Anti-SARS-CoV-2 IgA Found in Ocular Secretions of COVID-19 Patients

Doctor with serious facial expression taking sample with swab from the eye.
The finding was especially true for those who had ocular symptoms, the study shows.

In patients with COVID-19, the anti-SARS-CoV-2 IgA could be found in ocular secretions, according to findings published in Clinical Ophthalmology.

Researchers conducted a study to assess the presence of anti-SARS-CoV-2 IgA, the immunoglobulin produced on mucosal surfaces, in the conjunctival secretions of those with confirmed COVID-19 cases. The study consisted of examining secretions in 44 patients who were confirmed positive for COVID-19 using nasopharyngeal swabs from February 17 to February 28, 2021. 

For the collection of tears, one drop of Proparacaine (0.5%) was installed into the eye. While closed for 2 minutes, tears were collected from the lower fornix using a polyester fiber rod. For the detection of SARS-CoV-2 IgA antibody in tear samples, researchers used an iFlash 3000 CLIA analyzer and YHLO-CLIA-2019-nCOV IgA kits.

The study also involved the examination of ocular manifestations including conjunctival, corneal, or retinal issues using a portable slit-lamp and indirect ophthalmoscopy. It found that, while there was no correlation with age, sex of severity of COVID-19, the IgA reactivity and titre were positively associated with ocular symptoms.

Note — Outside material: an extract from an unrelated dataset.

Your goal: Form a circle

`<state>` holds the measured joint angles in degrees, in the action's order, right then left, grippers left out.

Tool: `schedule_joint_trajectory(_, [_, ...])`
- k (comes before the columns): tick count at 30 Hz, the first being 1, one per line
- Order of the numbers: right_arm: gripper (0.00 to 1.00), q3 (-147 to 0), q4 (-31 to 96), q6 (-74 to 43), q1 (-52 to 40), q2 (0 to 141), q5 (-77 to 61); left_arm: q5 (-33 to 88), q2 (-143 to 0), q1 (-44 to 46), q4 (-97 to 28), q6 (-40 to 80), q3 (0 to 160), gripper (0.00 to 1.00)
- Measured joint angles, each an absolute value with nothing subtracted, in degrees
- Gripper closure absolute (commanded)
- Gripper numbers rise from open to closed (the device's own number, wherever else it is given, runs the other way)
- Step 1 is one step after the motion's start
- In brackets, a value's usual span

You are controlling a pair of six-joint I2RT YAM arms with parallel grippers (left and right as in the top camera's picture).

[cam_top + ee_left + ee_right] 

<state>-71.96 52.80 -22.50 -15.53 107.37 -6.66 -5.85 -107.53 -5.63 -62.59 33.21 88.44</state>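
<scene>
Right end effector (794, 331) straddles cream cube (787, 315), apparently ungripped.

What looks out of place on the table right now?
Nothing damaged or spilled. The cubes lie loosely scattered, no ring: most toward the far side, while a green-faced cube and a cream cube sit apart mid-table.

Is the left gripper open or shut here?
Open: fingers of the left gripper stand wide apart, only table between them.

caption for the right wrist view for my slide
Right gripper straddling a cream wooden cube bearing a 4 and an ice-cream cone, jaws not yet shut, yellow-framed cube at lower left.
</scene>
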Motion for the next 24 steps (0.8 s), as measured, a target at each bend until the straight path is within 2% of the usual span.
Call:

However, the researchers note that some ocular medications have an effect on the severity of COVID-19, and therefore, they recommend future investigation into each medication and viral activity. Though not statistically significant, the study’s finding of the correlation between severity of COVID-19 symptoms and IgA titre suggests that the virus could be spread by those with mild cases. 

The researchers explain that, in addition to these correlations, the present study showed a statistically insignificant correlation between ocular symptoms and severe general symptoms of COVID-19. However, they note that past studies found no correlation at all between the two.

“This can be explained by the idea that ocular symptoms could occur as an immune response and become more evident when there is a greater immune response in the form of virus/IgA interaction,” the researchers say. “Confirmation of this explanation requires further investigation.” 

Study limitations include small sample size and a limited body of past research on the presence of IgA in tears.


Mahmoud H, Hamody A, Hefny H, Tohamy D, Awny I. Evaluation of anti-SARS-CoV-2 IgA in the conjunctival secretions of COVID-19 patients. Clin Ophthalmol. 2021;15(4):1933-1937. doi:10.2147/opth.s312942.